## Exercise
Starting at the line below holding "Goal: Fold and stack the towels" and stopping at the line holding "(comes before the", print every line exactly, both ends included, and leave the rest out.

## Data for the task
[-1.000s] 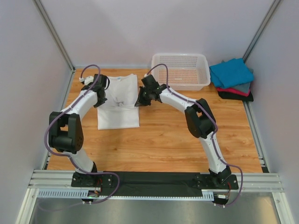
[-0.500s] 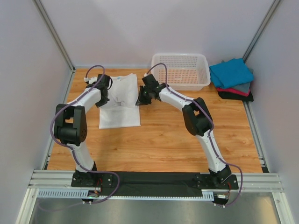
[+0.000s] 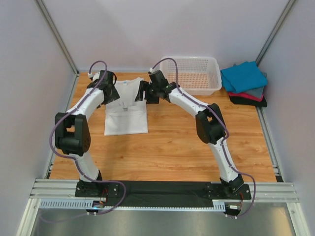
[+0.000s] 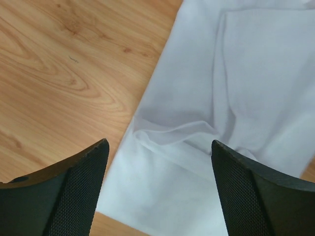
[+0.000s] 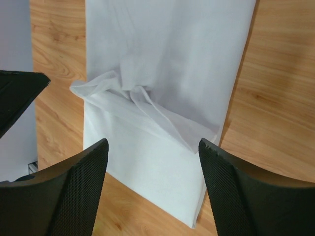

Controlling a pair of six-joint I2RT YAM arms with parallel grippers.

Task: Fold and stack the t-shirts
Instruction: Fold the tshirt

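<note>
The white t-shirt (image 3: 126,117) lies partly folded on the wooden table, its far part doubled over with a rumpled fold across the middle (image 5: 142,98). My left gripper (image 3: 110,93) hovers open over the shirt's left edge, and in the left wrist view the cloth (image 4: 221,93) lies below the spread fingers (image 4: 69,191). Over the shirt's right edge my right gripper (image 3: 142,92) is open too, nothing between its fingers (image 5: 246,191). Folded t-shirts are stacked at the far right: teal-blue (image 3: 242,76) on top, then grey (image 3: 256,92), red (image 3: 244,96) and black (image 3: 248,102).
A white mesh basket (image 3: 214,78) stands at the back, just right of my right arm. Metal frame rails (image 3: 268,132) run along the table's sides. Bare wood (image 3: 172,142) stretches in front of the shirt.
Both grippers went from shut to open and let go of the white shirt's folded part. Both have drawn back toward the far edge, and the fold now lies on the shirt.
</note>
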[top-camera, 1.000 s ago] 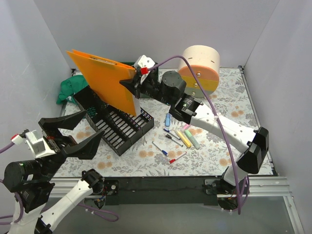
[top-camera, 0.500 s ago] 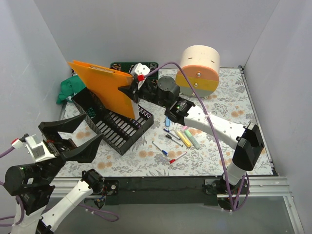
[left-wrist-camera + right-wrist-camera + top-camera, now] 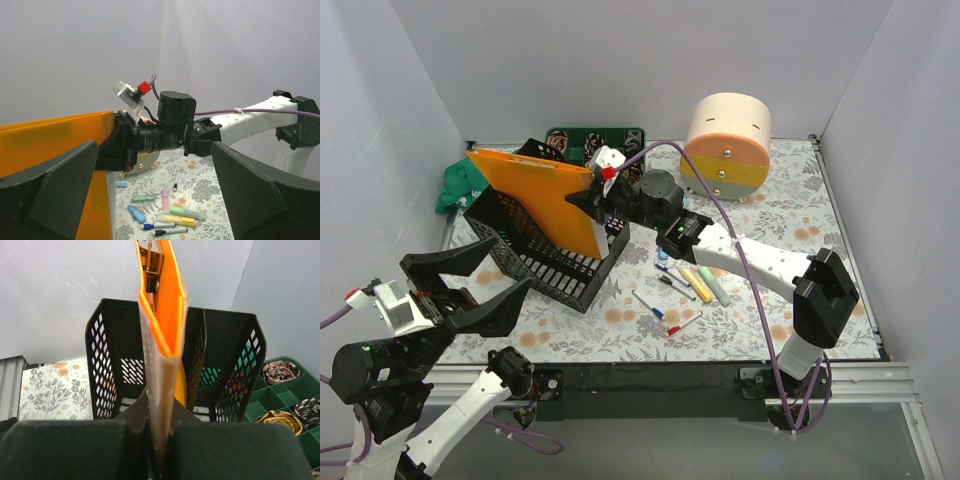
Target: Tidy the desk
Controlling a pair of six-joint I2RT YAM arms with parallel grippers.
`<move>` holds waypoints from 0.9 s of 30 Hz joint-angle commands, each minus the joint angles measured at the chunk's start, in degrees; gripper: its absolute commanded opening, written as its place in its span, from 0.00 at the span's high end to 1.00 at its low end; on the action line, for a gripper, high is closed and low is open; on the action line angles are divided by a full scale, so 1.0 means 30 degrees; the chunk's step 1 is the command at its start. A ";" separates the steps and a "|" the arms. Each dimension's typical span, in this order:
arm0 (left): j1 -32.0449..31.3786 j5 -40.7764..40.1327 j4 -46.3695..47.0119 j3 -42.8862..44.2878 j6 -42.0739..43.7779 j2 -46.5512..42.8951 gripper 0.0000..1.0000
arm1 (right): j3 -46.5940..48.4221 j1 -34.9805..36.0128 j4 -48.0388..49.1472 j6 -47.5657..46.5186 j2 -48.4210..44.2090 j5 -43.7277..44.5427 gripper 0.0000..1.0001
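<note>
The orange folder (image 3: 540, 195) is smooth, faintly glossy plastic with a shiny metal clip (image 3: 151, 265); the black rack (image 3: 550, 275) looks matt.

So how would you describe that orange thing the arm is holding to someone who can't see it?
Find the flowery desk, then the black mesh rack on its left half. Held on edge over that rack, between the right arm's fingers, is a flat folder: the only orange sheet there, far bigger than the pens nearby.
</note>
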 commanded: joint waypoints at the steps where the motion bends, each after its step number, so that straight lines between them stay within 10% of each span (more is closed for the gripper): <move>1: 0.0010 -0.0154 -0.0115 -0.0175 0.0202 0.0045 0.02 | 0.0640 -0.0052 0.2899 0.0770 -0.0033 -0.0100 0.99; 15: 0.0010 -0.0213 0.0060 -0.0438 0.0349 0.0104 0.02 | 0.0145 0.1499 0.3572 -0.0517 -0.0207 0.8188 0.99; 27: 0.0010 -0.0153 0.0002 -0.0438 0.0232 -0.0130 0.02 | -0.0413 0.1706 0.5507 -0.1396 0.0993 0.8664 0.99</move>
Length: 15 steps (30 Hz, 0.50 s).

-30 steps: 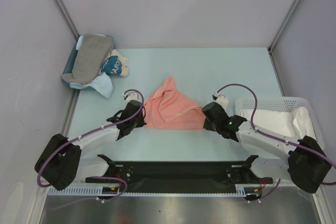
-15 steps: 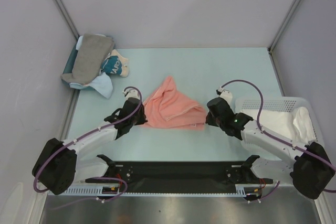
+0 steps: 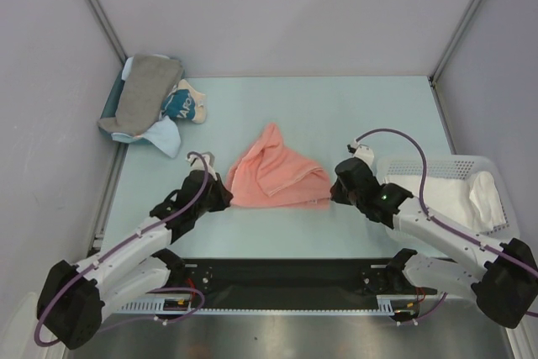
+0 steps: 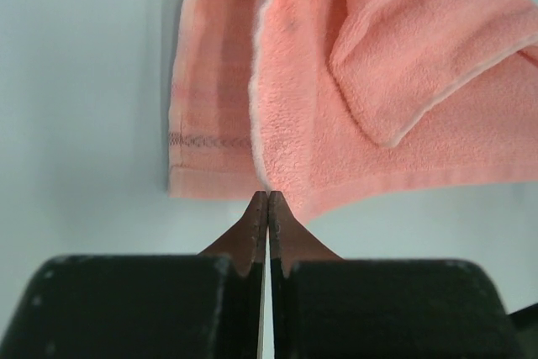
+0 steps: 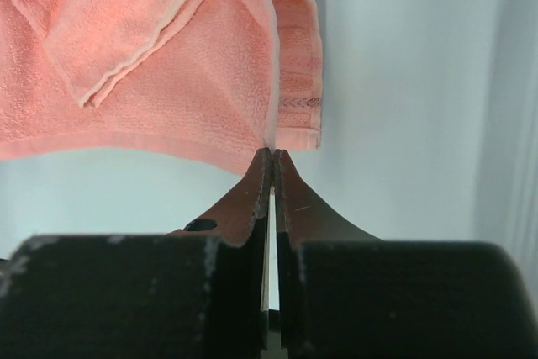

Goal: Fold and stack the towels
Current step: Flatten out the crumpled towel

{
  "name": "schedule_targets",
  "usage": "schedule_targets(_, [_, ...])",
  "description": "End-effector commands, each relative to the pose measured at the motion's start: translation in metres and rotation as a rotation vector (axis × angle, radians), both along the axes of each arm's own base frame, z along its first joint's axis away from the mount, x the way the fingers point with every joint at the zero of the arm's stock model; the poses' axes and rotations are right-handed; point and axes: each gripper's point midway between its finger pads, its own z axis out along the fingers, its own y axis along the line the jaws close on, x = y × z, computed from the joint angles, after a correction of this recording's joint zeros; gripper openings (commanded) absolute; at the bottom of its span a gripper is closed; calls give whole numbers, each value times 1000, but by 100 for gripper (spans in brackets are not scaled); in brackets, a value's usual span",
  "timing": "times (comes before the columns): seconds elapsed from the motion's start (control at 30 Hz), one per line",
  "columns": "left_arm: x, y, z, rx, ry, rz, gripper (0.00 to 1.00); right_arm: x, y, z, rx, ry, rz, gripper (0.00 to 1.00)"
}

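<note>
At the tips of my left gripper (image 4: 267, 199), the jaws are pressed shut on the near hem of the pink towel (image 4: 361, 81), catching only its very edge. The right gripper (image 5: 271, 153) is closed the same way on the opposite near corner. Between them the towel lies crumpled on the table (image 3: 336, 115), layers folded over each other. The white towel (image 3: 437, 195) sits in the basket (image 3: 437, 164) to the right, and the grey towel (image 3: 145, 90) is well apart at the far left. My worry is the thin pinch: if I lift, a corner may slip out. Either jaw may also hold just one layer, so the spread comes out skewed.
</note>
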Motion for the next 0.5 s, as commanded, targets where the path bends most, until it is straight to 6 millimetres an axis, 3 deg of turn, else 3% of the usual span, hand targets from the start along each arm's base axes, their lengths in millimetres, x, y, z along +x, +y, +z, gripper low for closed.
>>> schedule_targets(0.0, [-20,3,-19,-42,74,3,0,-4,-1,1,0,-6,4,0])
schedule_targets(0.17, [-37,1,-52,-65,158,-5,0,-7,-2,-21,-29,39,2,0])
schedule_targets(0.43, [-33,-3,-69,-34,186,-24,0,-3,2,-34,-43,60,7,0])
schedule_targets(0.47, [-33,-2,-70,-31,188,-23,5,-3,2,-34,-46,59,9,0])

## Solution to this problem
Goal: Fold and stack the towels
Current step: Flatten out the crumpled towel

{
  "name": "schedule_targets",
  "usage": "schedule_targets(_, [_, ...])",
  "description": "End-effector commands, each relative to the pose measured at the motion's start: translation in metres and rotation as a rotation vector (axis × angle, radians), both along the axes of each arm's own base frame, z along its first joint's axis away from the mount, x the way the fingers point with every joint at the zero of the arm's stock model; the poses' axes and rotations are right-handed; point and axes: each gripper's point midway between its finger pads, its own z axis out along the fingers, its own y axis along the line the jaws close on, x = y × z, computed from the joint angles, after a correction of this recording's joint zeros; gripper openings (commanded) absolute; at the bottom of its span a gripper is closed; calls give whole numbers, each value times 1000, but by 100 for gripper (spans in brackets are not scaled); in brackets, a value's usual span",
  "timing": "times (comes before the columns): seconds elapsed from the motion's start (control at 30 Hz), one per line",

This output requires no further additions.